Vida Natural Iniciativa pública y Medio ambiente

Lagartijas yucatecas podrían desaparecer por el cambio climático, alerta la UNAM

Redacción Marlone Serrano

Investigadores de la UNAM alertan que el aumento de temperaturas y la pérdida de vegetación podrían provocar la disminución de lagartijas endémicas en Yucatán. El cambio climático amenaza ecosistemas costeros y especies únicas de la península. 

LAGARTIJA

Investigadores de la Universidad Nacional Autónoma de México advirtieron que diversas especies de lagartijas endémicas de la península de Yucatán podrían enfrentar una drástica disminución de sus poblaciones debido al aumento de las temperaturas y la degradación de los ecosistemas costeros provocados por el cambio climático. 

El estudio, encabezado por el doctor Aníbal Díaz, académico de la Escuela Nacional de Estudios Superiores (ENES) Mérida, analiza la ecología térmica de estos reptiles para comprender cómo las modificaciones ambientales afectan su supervivencia y comportamiento.De acuerdo con la investigación, las lagartijas funcionan como una especie de “termómetro natural” del planeta, ya que dependen completamente de las condiciones del entorno para regular su temperatura corporal. “Las lagartijas son ectotermas, es decir, requieren del calor ambiental para sobrevivir. Por ello, cualquier alteración en la temperatura de su hábitat impacta directamente en su actividad, alimentación y reproducción”, explicó el investigador. 

La investigación se centra en las lagartijas que habitan las dunas costeras de la península de Yucatán, ecosistemas que les proporcionan arena caliente, humedad, refugio y espacios de anidación. Además, la vegetación de estas zonas resulta fundamental para protegerlas del calor extremo y brindarles alimento, principalmente insectos. Entre las especies estudiadas destaca la lagartija de Cozumel, Sceloporus cozumelae, considerada endémica de la región y cuya permanencia depende directamente de la conservación de la vegetación natural. 

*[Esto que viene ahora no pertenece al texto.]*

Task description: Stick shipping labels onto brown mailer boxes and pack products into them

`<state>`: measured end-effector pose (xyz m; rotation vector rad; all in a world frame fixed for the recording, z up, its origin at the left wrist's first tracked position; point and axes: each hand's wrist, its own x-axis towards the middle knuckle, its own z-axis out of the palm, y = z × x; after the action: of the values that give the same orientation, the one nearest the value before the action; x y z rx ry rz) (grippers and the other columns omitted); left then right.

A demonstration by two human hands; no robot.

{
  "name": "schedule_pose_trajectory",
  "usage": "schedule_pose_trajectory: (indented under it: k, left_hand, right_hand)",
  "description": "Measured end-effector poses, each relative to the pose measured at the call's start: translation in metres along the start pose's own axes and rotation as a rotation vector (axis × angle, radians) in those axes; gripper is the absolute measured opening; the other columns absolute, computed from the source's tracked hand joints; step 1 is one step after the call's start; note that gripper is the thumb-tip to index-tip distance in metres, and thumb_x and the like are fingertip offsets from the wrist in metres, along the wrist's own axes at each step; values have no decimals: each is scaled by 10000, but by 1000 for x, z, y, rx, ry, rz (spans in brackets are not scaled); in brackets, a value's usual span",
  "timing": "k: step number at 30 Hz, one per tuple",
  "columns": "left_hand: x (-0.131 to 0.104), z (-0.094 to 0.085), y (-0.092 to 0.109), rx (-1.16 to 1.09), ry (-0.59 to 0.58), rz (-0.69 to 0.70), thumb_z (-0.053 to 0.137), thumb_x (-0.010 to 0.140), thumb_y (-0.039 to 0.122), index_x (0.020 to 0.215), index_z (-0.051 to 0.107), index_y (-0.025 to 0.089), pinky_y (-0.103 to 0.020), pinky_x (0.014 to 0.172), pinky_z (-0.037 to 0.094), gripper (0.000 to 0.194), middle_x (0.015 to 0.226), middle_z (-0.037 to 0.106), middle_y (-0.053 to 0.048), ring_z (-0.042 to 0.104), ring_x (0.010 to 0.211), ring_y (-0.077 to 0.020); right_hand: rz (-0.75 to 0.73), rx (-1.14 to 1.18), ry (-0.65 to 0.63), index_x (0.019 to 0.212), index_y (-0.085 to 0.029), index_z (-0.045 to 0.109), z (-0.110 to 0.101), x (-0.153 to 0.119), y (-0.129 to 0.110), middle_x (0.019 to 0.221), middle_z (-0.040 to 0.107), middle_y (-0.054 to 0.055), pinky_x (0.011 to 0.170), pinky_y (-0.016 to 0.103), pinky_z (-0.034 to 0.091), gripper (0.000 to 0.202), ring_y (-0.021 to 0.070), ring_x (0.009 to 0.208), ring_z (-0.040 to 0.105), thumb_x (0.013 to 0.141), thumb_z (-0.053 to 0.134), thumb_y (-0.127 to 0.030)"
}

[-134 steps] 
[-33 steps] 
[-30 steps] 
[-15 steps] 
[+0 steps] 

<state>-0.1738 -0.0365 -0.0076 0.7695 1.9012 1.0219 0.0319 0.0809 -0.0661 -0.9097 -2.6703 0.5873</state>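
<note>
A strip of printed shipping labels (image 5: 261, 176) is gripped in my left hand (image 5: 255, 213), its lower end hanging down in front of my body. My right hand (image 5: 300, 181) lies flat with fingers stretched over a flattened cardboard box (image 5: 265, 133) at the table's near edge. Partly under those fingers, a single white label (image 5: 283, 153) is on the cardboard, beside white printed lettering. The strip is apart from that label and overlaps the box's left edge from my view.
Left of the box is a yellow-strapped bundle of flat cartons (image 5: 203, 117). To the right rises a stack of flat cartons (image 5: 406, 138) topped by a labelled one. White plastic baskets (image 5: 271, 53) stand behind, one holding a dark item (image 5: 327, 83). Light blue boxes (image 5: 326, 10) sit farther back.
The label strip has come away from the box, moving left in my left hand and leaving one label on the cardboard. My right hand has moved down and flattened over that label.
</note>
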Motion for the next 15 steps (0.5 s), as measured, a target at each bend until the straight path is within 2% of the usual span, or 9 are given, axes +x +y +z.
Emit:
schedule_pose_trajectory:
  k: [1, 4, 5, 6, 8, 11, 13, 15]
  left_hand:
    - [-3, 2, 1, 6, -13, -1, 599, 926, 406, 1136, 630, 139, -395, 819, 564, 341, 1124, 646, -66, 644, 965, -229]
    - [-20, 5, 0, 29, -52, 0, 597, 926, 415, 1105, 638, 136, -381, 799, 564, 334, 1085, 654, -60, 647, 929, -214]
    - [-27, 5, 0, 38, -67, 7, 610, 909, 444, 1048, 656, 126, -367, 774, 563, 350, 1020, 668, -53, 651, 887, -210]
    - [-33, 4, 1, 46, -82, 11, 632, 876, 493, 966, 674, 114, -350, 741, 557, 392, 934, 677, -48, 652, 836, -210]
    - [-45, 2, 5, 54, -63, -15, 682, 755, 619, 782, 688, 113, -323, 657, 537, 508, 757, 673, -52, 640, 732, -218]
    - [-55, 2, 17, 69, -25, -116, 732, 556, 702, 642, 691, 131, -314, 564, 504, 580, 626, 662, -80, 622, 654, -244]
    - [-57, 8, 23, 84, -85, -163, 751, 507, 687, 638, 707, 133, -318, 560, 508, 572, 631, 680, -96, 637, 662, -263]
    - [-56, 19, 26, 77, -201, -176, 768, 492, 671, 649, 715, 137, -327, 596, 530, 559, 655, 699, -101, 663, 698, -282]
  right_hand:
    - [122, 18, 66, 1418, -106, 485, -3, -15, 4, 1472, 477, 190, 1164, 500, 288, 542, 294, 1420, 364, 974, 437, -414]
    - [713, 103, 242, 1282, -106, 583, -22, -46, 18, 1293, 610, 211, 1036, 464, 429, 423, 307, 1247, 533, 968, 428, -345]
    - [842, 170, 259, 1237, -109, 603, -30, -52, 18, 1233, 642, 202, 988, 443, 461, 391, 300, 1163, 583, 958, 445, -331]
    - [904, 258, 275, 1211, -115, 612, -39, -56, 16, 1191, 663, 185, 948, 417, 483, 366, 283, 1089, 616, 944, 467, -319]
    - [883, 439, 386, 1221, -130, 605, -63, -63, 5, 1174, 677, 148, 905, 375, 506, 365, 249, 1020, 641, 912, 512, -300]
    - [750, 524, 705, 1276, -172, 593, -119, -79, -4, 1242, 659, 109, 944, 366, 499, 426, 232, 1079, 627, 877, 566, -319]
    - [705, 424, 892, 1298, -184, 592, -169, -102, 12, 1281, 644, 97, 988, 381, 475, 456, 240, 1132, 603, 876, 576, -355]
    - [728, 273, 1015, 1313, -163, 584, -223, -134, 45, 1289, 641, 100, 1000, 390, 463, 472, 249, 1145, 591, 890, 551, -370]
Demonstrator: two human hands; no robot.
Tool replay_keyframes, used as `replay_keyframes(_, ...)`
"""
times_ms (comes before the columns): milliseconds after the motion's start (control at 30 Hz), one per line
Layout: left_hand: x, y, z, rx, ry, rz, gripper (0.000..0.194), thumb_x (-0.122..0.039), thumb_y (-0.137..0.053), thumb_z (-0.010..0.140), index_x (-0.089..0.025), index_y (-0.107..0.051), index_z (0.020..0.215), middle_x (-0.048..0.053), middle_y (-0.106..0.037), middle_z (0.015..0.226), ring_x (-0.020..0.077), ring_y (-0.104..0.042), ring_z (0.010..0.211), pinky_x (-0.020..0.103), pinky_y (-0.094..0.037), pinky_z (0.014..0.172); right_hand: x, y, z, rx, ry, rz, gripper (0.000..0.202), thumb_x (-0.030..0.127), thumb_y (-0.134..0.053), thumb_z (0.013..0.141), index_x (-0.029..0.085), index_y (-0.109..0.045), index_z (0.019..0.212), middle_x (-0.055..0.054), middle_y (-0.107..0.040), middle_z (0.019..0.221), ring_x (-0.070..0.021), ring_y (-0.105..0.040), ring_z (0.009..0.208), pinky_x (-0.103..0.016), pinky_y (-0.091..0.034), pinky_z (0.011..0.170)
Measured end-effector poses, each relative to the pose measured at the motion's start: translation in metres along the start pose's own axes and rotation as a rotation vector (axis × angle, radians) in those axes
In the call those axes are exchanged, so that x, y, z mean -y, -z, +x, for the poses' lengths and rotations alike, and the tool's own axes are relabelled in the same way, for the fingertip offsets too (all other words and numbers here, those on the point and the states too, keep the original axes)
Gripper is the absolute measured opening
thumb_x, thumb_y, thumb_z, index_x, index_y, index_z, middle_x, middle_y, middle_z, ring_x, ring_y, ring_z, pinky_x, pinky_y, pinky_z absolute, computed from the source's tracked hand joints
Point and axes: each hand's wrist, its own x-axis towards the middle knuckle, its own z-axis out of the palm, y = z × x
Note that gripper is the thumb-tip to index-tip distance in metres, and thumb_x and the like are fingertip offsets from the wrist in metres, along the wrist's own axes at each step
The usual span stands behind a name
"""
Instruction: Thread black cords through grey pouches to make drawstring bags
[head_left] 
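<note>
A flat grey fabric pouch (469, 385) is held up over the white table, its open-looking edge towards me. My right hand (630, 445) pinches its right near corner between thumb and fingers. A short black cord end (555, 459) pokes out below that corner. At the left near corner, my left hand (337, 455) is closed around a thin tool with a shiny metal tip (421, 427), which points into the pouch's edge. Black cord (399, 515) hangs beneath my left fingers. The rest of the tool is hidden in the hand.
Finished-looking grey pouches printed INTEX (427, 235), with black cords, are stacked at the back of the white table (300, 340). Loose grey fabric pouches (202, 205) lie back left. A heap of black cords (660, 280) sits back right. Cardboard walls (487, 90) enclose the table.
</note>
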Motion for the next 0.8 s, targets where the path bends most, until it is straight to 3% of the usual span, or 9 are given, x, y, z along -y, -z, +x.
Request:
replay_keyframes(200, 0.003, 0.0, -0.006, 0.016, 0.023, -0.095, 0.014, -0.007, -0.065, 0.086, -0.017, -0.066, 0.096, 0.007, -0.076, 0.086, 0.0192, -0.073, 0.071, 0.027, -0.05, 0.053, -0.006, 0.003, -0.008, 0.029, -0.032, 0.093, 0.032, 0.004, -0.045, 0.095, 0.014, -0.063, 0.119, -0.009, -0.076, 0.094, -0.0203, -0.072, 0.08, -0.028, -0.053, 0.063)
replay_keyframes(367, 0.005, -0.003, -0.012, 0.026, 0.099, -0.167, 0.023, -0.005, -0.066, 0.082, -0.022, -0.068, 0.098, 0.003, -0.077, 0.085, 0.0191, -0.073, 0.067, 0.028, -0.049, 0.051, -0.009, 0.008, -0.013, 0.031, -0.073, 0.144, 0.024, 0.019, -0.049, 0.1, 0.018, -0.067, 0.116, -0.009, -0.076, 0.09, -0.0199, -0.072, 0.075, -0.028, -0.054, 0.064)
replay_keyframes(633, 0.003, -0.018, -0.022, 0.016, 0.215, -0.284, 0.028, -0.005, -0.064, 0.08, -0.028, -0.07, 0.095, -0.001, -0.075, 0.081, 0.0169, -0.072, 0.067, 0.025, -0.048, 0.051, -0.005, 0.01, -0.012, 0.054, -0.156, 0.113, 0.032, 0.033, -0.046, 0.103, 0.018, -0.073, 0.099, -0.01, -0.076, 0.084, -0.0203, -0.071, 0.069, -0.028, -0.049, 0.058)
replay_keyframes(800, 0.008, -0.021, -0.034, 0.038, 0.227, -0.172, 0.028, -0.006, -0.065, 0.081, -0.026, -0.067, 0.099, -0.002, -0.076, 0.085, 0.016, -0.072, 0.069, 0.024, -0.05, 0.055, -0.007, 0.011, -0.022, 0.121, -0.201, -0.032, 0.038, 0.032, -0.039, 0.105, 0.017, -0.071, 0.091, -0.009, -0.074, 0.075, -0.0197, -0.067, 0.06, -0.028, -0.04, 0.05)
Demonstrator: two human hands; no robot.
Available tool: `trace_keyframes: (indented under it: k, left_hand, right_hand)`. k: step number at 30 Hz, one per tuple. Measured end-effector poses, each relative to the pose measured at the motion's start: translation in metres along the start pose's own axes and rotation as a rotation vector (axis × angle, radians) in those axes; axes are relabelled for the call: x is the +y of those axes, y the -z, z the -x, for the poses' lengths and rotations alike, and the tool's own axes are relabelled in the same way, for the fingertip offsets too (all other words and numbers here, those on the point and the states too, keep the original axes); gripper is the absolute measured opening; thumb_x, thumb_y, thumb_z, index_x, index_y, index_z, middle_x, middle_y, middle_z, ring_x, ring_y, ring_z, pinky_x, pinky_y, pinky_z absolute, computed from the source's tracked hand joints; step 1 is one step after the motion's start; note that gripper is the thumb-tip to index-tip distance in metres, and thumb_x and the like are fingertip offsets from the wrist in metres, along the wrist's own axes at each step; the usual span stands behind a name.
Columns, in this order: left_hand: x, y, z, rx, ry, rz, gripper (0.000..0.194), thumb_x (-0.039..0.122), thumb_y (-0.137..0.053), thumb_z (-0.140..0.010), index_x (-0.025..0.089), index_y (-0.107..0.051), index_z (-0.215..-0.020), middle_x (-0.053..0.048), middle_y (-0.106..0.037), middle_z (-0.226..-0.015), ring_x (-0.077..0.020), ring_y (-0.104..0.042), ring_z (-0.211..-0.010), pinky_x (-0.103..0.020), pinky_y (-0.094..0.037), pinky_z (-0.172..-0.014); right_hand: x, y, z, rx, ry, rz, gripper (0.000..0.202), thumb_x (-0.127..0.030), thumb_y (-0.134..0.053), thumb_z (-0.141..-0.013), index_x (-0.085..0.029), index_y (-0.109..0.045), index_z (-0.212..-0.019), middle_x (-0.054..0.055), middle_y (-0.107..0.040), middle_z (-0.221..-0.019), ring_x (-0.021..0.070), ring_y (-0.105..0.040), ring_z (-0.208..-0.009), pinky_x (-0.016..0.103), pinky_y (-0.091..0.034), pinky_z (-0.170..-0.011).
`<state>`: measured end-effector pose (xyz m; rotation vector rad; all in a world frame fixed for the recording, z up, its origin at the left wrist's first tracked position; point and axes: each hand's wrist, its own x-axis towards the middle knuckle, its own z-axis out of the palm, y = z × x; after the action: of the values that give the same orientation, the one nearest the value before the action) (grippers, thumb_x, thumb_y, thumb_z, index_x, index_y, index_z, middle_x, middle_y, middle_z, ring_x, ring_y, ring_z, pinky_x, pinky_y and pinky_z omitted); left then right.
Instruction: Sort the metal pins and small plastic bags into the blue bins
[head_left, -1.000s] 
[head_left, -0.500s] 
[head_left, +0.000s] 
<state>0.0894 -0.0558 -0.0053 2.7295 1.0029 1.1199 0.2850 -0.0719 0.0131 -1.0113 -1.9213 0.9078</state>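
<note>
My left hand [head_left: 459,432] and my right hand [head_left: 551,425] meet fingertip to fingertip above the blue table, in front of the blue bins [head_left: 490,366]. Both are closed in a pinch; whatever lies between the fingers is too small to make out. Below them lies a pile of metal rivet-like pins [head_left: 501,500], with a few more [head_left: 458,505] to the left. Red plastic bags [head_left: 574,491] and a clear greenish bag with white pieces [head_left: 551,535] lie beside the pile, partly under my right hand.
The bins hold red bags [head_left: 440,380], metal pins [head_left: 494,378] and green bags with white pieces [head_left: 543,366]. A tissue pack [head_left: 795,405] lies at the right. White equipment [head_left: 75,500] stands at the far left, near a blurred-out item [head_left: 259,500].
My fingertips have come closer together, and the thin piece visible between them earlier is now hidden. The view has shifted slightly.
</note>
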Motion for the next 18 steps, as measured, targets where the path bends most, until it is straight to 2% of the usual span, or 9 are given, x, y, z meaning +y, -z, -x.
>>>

Los especialistas señalaron que, aunque estas especies están adaptadas a ambientes cálidos y requieren temperaturas de entre 30 y 40 grados centígrados para mantenerse activas, el incremento acelerado del calor podría superar sus límites fisiológicos. Los modelos desarrollados por el equipo científico indican que temperaturas excesivas reducirían el tiempo de actividad de las lagartijas, limitando su capacidad para encontrar alimento y refugio, lo que eventualmente afectaría la estabilidad de sus poblaciones. 

“Aunque algunas especies parecen tolerar el calor, eso no significa que vivan en condiciones adecuadas. El exceso de temperatura puede comprometer seriamente su supervivencia”, detalló Díaz. Otro de los casos que preocupa a los investigadores corresponde a las lagartijas del género Aspidoscelis, conocidas como “cola de látigo”, las cuales poseen una característica biológica excepcional: se reproducen mediante partenogénesis, un proceso en el que las hembras generan descendencia sin necesidad de machos. 

En México existen pocas especies con este tipo de reproducción y tres de ellas habitan en la península de Yucatán. Una de las más vulnerables es Aspidoscelis rodecki, especie que antiguamente se distribuía en Cancún, Isla Mujeres, Puerto Juárez e Isla Contoy, pero que actualmente se encuentra en peligro de extinción debido a la pérdida de su hábitat natural. Los investigadores advirtieron que la desaparición de estas lagartijas significaría también la pérdida de linajes evolutivos únicos que podrían aportar información clave sobre la evolución de la reproducción en vertebrados. 

Además del cambio climático, los especialistas alertaron sobre el impacto de actividades humanas como la urbanización costera, la construcción de infraestructura turística y la deforestación en los ecosistemas de dunas. “Cuando desaparece la vegetación, las lagartijas pierden refugio, alimento y condiciones adecuadas para reproducirse. Sus poblaciones disminuyen casi de inmediato”, señaló el académico. 

Ante este panorama, la ENES Mérida impulsa proyectos de investigación y formación académica enfocados en conservación, adaptación climática y protección de ecosistemas costeros.Los científicos subrayaron que, pese a su pequeño tamaño, las lagartijas desempeñan un papel fundamental en el equilibrio ecológico, ya que ayudan a controlar poblaciones de insectos y forman parte de la cadena alimenticia de otras especies. Por ello, hicieron un llamado a conservar las dunas costeras, proteger la vegetación natural y promover modelos de turismo sustentable que permitan preservar la biodiversidad de la región ante el avance del cambio climático.